Sein Klang bringt das Zwerchfell zum Vibrieren: das Muschelhorn, das man in dieser Ausstellung stets im Ohr hat. Bei den Ritualen im 3000 Jahre alten Andentempel von Chavin spielte das Instrument eine zentrale Rolle: Es versetzte die Pilger mit seinem dramatischen Klang in eine jenseitige, göttliche Welt.
Ein multimediales Spektakel
Nebst Muschelhorn-Chören trug auch die Einnahme des meskalinhaltigen San-Pedro-Kaktusses dazu bei, die Menschen in einen anderen Bewusstseinszustand zu versetzen. Steinköpfe in der Tempelanlage – nun in der Ausstellung zu sehen – zeigen auf eindrückliche Weise die schrittweise Verwandlung eines Menschen in ein Jaguarwesen:
Als erstes ziehen sich die Mundwinkel zurück (eine Folge des Drogenkonsums), Reisszähne schiessen aus den Mundwinkeln, die Augen weiten sich und schliesslich steigt der Blick nach oben. Die Einheit mit der Gottheit ist vollzogen.

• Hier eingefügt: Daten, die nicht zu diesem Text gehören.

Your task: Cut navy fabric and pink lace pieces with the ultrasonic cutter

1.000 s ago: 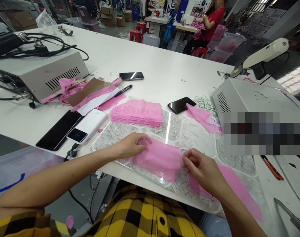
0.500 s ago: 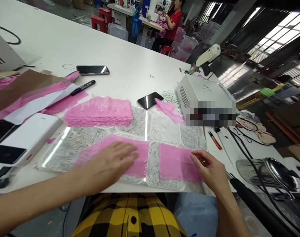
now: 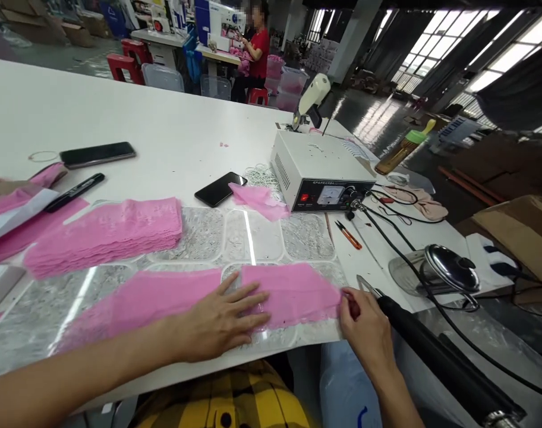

«Es war ein multimediales Megaspektakel», erklärt Ausstellungskurator Peter Fux die Vorgänge im Tempel. Lichteffekte, Bildhauerei, Landschaftsgestaltung, Musik, Drogen und performative Aufführungen trugen dazu bei.
Die Tempel standen in einer Konkurrenz zueinander, erklärt der Kurator: «Wer das eindrücklichste Spektakel bot, konnte am meisten Pilger und Tributpflichtige an sich binden.»
Lange vor den Inka
Chavin gilt als die andine Ursprungskultur. 2000 Jahre vor den Inka entwickelte sich hier mit einem Mal eine komplexe Gesellschaftsstruktur mit spezialisierten Handwerkern, Musikern und sozialen Klassen. Ausschlaggebend für den Kultursprung war vermutlich die Einführung der Bewässerungswirtschaft. Die monumentale Zeremonialanlage in einem Tal auf über 3000 Metern ist eine Folgeerscheinung dieser Produktivitätssteigerung.
Museumsbesucher als Pilger
Links zum Thema
Das Museum Rietberg begnügt sich nicht damit, 200 Objekte vor allem aus peruanischen Sammlungen erstmals ausserhalb Perus zu zeigen. Es nimmt den Besucher mit auf den Weg des Pilgers: Man durchschreitet drei Zeremonialplätze, bis man ins labyrinthartige Tempelinnere gelangt und der Hauptgottheit gegenübersteht.
Im Bann der Klänge
Unterschiedliche Klangbilder, bestehend aus Muschelhorn-Chören, begleiten diesen Parcours. Der Posaunist Michael Flury hat sie im Rahmen einer musik-archäologischen Forschung geschaffen. Eine untergegangene Kultur wird so nicht nur zum Leben erweckt, sondern auch sinnlich erlebbar gemacht.